Task goal ▸
When you return the lines below, go from the first through the line with "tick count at", keep them exact, and leave out every picture.

---

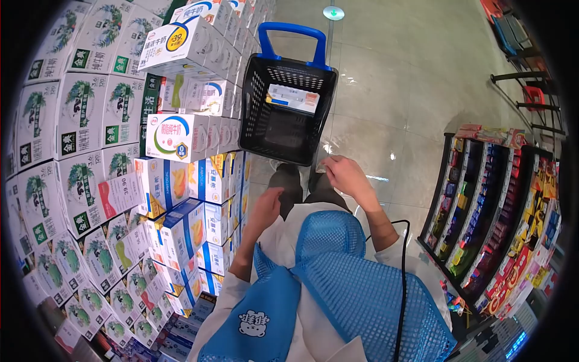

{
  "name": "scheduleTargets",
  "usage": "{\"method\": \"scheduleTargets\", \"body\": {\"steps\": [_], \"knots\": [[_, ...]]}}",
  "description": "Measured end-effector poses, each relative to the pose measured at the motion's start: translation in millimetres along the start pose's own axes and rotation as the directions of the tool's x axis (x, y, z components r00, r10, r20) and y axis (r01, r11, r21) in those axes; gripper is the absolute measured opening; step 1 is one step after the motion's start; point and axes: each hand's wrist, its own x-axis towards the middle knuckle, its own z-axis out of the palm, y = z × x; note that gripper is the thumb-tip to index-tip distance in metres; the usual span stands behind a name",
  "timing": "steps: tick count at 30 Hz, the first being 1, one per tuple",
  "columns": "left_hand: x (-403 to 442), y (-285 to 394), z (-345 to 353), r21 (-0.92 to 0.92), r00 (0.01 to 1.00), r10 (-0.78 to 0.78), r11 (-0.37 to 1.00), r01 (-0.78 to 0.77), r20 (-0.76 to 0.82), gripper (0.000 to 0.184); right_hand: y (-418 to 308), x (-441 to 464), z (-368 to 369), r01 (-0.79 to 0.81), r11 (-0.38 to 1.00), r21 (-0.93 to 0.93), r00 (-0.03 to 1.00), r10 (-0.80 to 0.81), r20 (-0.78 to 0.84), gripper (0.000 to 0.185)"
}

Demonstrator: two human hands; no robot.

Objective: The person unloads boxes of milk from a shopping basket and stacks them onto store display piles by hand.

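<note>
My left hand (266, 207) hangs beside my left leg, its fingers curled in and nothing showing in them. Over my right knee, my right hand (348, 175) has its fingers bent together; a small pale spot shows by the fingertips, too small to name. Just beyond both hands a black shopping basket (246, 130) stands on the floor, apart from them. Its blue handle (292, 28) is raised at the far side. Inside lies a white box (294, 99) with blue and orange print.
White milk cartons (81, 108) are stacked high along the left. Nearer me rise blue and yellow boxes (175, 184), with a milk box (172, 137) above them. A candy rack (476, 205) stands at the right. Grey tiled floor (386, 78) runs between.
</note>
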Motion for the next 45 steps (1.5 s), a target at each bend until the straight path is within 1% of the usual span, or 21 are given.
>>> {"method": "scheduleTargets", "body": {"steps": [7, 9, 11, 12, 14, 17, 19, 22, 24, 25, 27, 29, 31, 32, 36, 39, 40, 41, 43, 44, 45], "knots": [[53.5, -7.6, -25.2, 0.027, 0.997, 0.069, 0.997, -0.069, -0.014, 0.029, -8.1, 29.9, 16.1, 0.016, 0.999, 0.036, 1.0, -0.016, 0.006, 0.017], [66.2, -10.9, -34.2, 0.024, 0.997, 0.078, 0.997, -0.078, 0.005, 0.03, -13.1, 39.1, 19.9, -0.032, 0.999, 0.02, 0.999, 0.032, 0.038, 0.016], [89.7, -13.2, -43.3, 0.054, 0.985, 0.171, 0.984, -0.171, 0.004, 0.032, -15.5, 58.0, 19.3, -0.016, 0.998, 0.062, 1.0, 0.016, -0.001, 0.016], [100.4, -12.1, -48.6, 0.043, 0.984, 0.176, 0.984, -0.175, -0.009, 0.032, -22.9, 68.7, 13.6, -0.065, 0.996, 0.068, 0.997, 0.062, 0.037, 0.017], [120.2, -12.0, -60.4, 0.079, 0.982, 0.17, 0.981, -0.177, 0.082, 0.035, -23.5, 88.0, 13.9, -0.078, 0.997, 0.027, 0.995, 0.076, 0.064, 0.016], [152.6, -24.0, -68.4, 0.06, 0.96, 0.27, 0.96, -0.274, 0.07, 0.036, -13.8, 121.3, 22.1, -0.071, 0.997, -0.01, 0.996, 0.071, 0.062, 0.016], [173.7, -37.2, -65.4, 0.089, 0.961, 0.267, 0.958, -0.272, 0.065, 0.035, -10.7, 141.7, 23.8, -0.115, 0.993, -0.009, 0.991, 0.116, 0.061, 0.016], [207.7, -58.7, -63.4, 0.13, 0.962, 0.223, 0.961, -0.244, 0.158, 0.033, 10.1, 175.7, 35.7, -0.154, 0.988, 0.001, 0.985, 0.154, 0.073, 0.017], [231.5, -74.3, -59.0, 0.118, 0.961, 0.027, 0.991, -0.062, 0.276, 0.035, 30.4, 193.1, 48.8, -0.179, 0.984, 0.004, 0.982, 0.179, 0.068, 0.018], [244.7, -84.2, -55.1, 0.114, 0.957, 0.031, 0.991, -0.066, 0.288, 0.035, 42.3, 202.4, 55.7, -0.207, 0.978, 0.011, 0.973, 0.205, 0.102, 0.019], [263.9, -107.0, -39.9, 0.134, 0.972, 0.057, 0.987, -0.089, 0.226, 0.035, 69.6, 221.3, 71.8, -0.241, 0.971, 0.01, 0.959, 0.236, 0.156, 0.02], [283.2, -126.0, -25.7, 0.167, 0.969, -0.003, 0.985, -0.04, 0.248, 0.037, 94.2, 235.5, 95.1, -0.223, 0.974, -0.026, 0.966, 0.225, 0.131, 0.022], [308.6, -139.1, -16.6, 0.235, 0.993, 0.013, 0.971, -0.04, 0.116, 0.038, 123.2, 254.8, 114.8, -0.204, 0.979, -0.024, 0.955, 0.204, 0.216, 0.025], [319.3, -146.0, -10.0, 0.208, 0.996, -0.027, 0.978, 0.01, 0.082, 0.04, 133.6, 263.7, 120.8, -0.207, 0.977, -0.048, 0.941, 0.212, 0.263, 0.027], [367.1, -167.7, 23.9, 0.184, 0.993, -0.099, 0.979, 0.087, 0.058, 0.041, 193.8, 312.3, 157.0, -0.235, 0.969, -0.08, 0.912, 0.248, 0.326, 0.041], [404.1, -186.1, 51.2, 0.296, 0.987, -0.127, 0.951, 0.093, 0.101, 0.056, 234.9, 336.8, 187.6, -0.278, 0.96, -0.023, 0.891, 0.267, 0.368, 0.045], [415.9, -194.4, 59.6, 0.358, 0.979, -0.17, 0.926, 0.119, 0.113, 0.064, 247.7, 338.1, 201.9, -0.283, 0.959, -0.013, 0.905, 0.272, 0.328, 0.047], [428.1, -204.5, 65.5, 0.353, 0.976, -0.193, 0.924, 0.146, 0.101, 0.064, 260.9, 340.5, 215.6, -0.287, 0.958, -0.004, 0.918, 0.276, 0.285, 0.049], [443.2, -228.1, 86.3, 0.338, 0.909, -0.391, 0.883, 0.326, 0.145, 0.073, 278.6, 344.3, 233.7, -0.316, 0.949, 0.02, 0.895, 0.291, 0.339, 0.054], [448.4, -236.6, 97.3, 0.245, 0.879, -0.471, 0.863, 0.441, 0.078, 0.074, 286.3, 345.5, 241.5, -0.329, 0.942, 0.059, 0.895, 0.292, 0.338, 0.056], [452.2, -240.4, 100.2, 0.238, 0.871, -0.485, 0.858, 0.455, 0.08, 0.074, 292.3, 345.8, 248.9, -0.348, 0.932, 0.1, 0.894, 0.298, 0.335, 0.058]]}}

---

Exercise solution ▸
{
  "name": "scheduleTargets",
  "usage": "{\"method\": \"scheduleTargets\", \"body\": {\"steps\": [_], \"knots\": [[_, ...]]}}",
  "description": "Measured end-effector poses, each relative to the pose measured at the motion's start: translation in millimetres along the start pose's own axes and rotation as the directions of the tool's x axis (x, y, z components r00, r10, r20) and y axis (r01, r11, r21) in those axes; gripper is the absolute measured opening; step 1 is one step after the motion's start; point and axes: each hand's wrist, its own x-axis towards the middle knuckle, its own z-axis out of the palm, y = z × x; note that gripper is the thumb-tip to index-tip distance in metres; the usual span stands behind a name",
  "timing": "steps: tick count at 30 Hz, the first being 1, one per tuple",

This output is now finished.